— Assignment —
Select all lines in the records that include "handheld".

◆ ◆ ◆ ◆ ◆ ◆ ◆

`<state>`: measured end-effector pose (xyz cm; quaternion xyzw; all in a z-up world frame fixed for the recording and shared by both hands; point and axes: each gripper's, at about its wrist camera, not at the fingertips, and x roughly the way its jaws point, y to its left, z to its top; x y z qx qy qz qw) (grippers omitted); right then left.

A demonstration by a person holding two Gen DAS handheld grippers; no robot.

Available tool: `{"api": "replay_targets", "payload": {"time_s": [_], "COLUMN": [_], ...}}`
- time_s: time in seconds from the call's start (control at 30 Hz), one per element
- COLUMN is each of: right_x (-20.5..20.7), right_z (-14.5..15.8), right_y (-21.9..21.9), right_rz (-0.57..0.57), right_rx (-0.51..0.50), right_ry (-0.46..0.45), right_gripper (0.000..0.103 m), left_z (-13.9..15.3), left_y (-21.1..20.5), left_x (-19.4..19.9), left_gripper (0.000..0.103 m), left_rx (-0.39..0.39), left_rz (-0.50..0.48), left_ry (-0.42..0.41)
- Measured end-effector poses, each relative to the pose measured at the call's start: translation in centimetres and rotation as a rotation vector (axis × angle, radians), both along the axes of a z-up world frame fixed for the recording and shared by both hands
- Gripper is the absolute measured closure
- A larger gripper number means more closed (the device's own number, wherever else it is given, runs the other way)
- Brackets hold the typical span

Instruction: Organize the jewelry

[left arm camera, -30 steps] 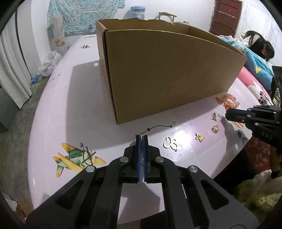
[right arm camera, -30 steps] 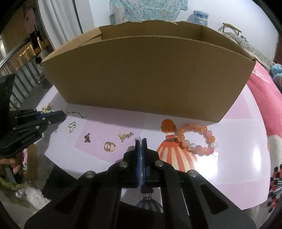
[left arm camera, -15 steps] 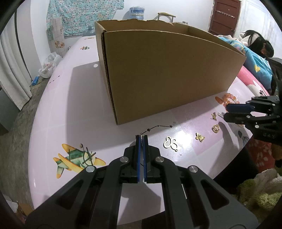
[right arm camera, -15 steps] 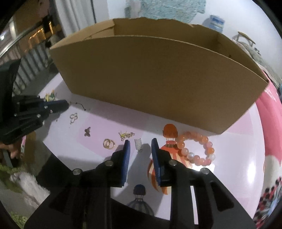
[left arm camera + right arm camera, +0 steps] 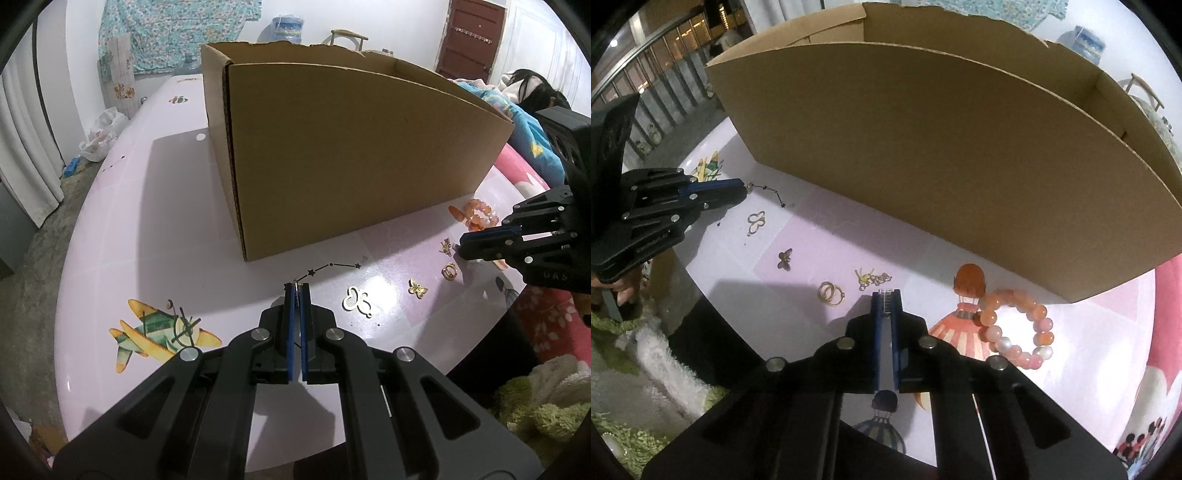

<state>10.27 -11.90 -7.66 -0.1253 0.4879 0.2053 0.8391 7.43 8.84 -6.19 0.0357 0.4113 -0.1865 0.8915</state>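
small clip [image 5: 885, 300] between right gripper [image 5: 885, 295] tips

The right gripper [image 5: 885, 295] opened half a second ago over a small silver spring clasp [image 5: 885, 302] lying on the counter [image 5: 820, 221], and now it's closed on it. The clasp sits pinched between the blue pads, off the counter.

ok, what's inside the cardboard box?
Mostly hidden. The cardboard box shows only bare inner walls near its open top; its front wall covers the floor and any contents. All visible jewelry, such as the bead bracelet, lies outside on the table.
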Motion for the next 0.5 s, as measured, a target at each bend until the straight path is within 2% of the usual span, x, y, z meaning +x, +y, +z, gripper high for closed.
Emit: {"api": "replay_targets", "payload": {"time_s": [0.2,0.5], "right_x": [-0.2,-1.2], "right_z": [-0.2,1.9], "right_y": [-0.5,-2.1], "right_rz": [-0.036,-0.076], "right_rx": [0.049,0.081], "right_ry": [0.003,-0.055], "right_gripper": [0.098,0.098], "left_z": [-0.1,0.2], "left_y": [0.3,1.4], "left_x": [-0.1,-0.9], "left_gripper": [0.101,0.101], "left_rx": [-0.011,-0.027], "left_rz": [-0.003,0.003], "left_ry": [-0.006,-0.016]}}
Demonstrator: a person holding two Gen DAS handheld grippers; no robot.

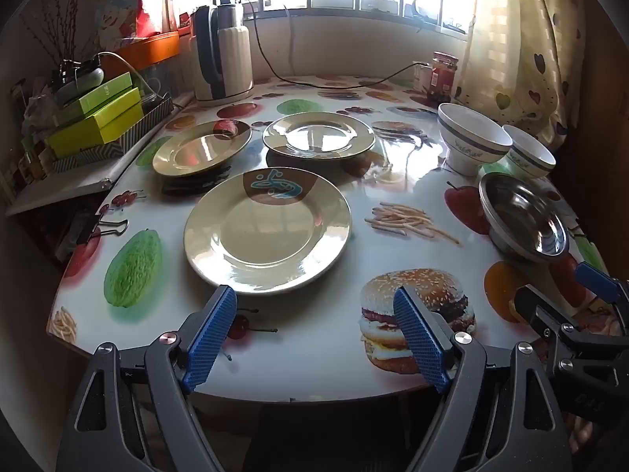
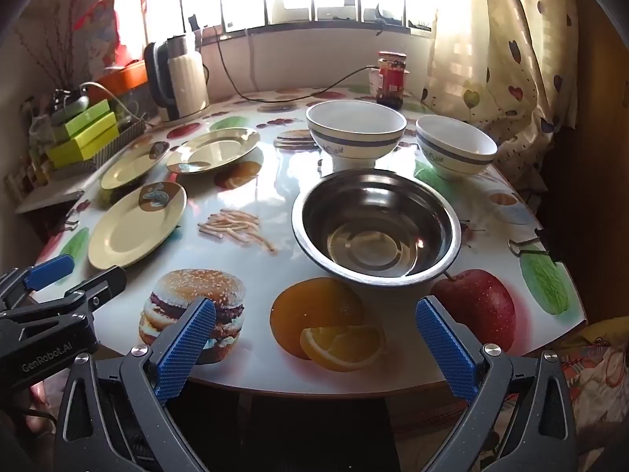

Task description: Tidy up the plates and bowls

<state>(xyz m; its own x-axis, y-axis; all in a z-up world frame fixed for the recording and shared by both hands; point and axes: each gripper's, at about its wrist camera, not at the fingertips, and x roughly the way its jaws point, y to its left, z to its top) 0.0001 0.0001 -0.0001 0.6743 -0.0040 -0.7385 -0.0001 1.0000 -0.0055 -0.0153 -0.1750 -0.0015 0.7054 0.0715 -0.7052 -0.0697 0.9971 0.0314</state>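
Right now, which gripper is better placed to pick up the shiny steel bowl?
Right. The right gripper hangs open directly before the steel bowl; the left gripper faces the nearest cream plate.

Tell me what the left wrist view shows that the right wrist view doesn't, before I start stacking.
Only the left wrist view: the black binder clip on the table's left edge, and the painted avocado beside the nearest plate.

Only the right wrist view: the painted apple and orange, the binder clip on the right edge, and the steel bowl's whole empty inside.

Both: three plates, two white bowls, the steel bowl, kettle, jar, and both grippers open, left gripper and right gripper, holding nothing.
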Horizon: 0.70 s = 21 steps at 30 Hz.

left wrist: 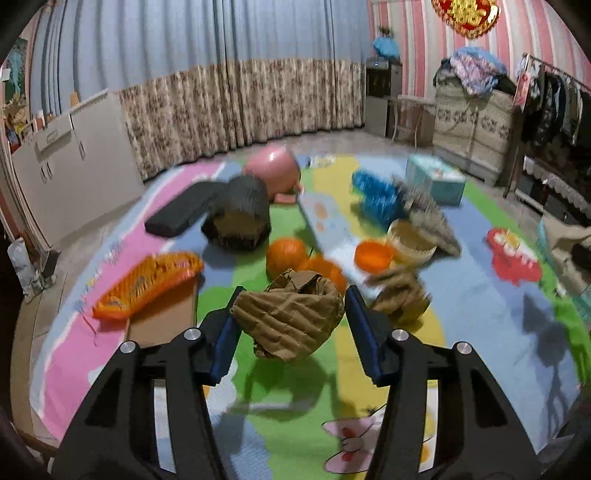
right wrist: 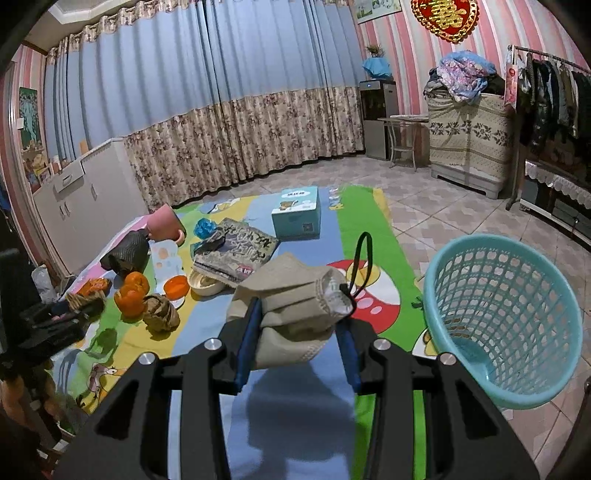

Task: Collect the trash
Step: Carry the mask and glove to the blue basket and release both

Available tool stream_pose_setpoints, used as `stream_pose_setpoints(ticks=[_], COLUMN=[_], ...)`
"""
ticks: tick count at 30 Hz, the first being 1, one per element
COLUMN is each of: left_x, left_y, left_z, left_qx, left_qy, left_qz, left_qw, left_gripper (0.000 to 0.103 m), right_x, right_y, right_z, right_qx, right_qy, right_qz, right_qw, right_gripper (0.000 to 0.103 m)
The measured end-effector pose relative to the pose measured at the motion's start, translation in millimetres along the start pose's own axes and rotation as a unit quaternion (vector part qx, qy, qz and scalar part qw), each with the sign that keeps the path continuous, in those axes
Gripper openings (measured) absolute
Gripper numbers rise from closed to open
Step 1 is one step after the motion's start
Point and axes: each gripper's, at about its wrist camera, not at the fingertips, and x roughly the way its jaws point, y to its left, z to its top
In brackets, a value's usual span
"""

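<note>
right view alone shows teal basket point(right wrist: 506, 325), left view crumpled brown paper point(left wrist: 291, 317) gripped

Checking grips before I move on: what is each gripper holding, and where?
Left gripper: crumpled brown paper, pinched across its middle. Right gripper: beige mask, clamped at its lower folds; black strap loops free.

You face a wall of blue curtains point(right wrist: 192, 85) with a floral brown lower band, hanging to a tiled floor point(right wrist: 461, 218). Pink striped wallpaper point(right wrist: 410, 62) covers the wall to your right, with a red and gold ornament point(right wrist: 445, 16) high up. A white cabinet point(right wrist: 92, 192) stands at your left, a clothes rack point(right wrist: 550, 96) at your right, beside a cloth-draped chest point(right wrist: 471, 136).
</note>
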Motion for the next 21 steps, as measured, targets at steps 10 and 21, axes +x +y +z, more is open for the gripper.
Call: stream_pose_setpoints(ticks=[10,21], left_x=[-29,-30], left_y=[-59,-178], left_z=[55,81], left_qx=[0.014,0.055], left_qy=[-0.086,-0.122], left_qz=[-0.05,-0.137], left_qw=[0.9949,0.9815], left_gripper=[0.053,0.053], right_x=[-29,-31], right_y=[-47,-156], right_z=[29,60], right_qx=[0.023,0.052], right_qy=[-0.039,-0.037], right_qz=[-0.064,-0.212], right_qw=[0.997,0.975], right_gripper=[0.04,0.04])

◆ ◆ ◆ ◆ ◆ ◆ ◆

— Exercise output —
A demonstration by a person holding two Gen DAS handheld grippers; no robot.
Demonstrator: a person holding two Gen DAS handheld grippers; no robot.

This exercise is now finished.